• _WORK INSTRUCTIONS_: From the records below, output exactly the lines running from the line containing "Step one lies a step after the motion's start" through the line containing "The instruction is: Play", and no others.

• _Data records_:
----

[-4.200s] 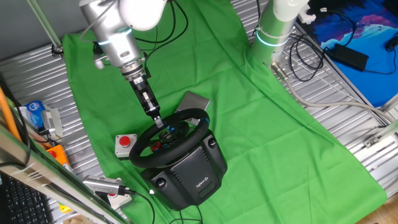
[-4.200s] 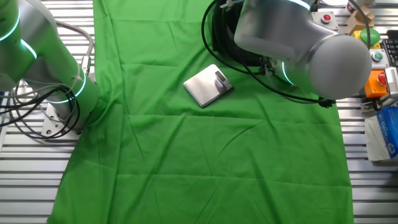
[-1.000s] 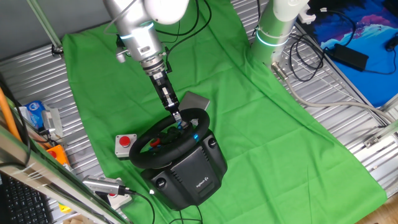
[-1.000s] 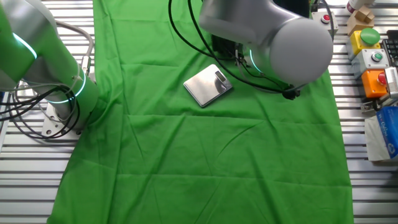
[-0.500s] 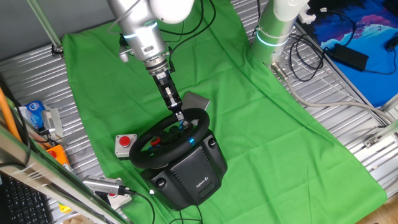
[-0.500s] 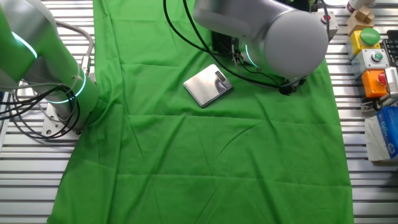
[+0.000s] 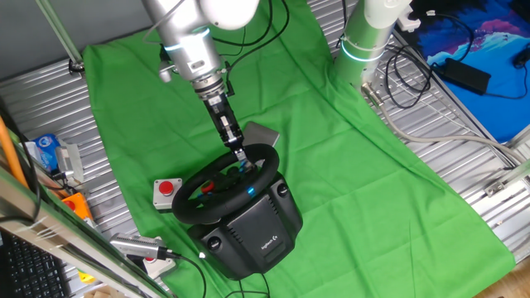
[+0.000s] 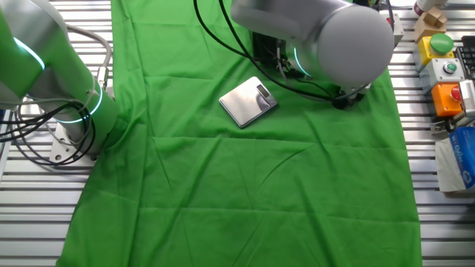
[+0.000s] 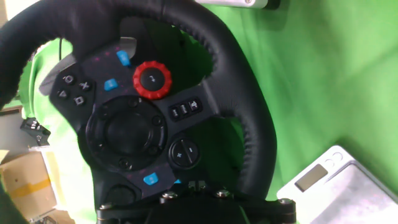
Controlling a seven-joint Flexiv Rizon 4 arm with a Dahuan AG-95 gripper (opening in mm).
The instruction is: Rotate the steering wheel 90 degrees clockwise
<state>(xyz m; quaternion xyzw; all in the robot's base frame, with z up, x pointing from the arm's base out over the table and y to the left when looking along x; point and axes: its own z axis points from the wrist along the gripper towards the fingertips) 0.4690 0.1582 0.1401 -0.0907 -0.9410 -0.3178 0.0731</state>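
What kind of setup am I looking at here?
Most likely a robot lab test bench: a green cloth over a slatted metal table, a steering wheel as test object, and control boxes with coloured buttons alongside.

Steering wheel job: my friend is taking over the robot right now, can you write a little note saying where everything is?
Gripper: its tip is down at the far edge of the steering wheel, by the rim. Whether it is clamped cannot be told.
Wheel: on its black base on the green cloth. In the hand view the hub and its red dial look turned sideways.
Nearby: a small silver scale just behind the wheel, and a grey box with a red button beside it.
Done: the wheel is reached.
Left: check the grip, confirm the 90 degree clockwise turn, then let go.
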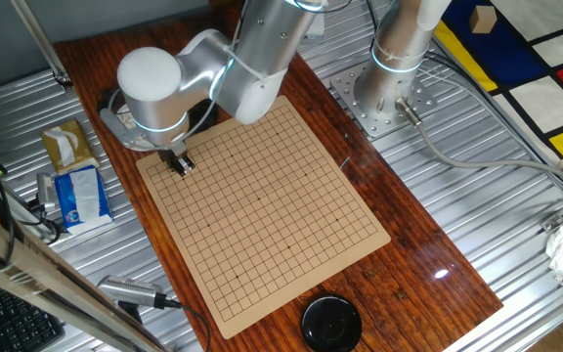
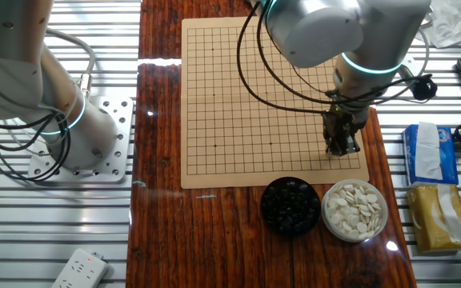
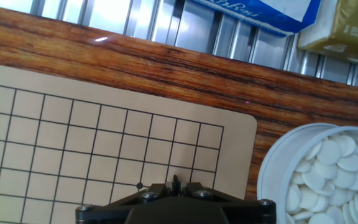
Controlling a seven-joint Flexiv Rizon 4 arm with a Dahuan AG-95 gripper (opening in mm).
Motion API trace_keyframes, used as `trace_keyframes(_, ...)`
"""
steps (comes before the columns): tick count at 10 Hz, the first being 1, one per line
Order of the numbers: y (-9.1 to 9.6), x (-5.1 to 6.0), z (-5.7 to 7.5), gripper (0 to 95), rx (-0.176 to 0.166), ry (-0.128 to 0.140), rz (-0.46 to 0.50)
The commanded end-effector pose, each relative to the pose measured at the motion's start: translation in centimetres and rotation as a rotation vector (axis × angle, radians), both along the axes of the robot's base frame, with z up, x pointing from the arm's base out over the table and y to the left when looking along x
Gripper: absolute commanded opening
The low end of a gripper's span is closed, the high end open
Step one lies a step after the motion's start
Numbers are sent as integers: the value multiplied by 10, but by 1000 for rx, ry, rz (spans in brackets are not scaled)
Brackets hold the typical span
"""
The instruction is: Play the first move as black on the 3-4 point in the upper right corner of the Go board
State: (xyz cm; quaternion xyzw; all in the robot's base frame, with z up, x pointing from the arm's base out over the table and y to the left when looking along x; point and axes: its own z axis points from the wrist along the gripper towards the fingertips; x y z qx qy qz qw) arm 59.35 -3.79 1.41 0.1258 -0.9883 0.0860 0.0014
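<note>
1. I see the gripper [image 2: 342, 146] hanging low over the tan wooden Go board with its black grid [image 2: 246, 96], at the board corner nearest the two stone bowls.
2. In the hand view the gripper [image 3: 175, 184] has its fingers pressed close together with only a thin dark sliver between them; I cannot tell whether a stone is pinched there.
3. The fingertips sit just above a grid crossing a few lines in from the rounded board corner [image 3: 244, 124].
4. From the one fixed view, the gripper [image 1: 181, 164] is over the far-left board corner, under the arm's white rounded joint.
5. The black bowl of black stones [image 2: 290, 206] stands on the dark red wooden tabletop [image 2: 214, 240], just off the board's edge.
6. The white bowl of white stones [image 2: 355, 210] is touching or almost touching the black bowl.
7. I see no stone lying on the board's grid in any view.
8. A blue tissue pack [image 2: 426, 152] and a brown tissue pack [image 2: 437, 216] lie on the ribbed metal surface beside the tabletop.
9. A round black lid [image 1: 331, 322] rests by the board's near edge.
</note>
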Motion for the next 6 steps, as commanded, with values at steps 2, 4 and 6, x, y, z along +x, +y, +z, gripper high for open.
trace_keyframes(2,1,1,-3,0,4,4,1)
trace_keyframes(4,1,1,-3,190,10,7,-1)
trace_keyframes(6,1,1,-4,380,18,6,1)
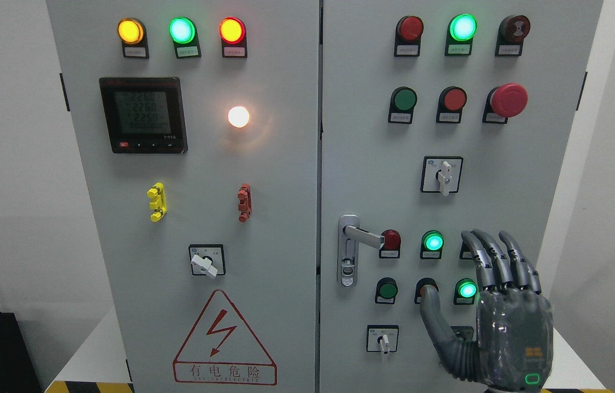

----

• _FINISHED TASK_:
Step one lies a step after the motion's start
Numbers are sent as integers: the value multiplied by 10, but by 1000 for rx, ry, rz (spans in brackets are not scaled)
Brackets hold the typical span
"""
The instruction is: Play the first move as black on the 3-4 point in the upper right corner of the Go board

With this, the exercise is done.